▶ [AIM OF THE TASK]
Reproduce the listing exactly and skip over any pictures.

▶ [COLLECTED DATA]
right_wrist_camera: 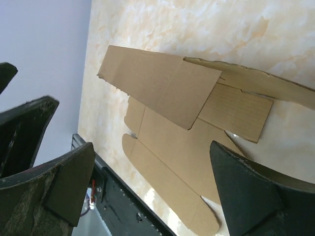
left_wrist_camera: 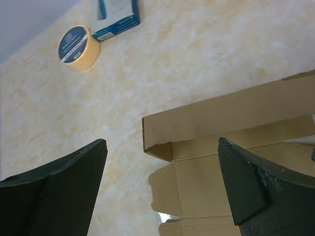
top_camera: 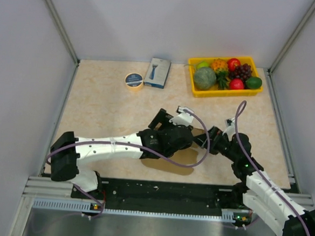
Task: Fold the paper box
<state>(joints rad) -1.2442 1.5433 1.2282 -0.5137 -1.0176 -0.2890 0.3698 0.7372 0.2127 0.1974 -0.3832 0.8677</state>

▶ [ANSWER TO THIS EXERCISE]
right_wrist_camera: 
left_wrist_camera: 
top_camera: 
Task: Fold the paper box
<state>(joints rad) -1.2442 1.5433 1.2282 -0.5137 -1.0176 -0.2890 0.3698 0.7372 0.2127 0.1974 -0.3832 0.8677</state>

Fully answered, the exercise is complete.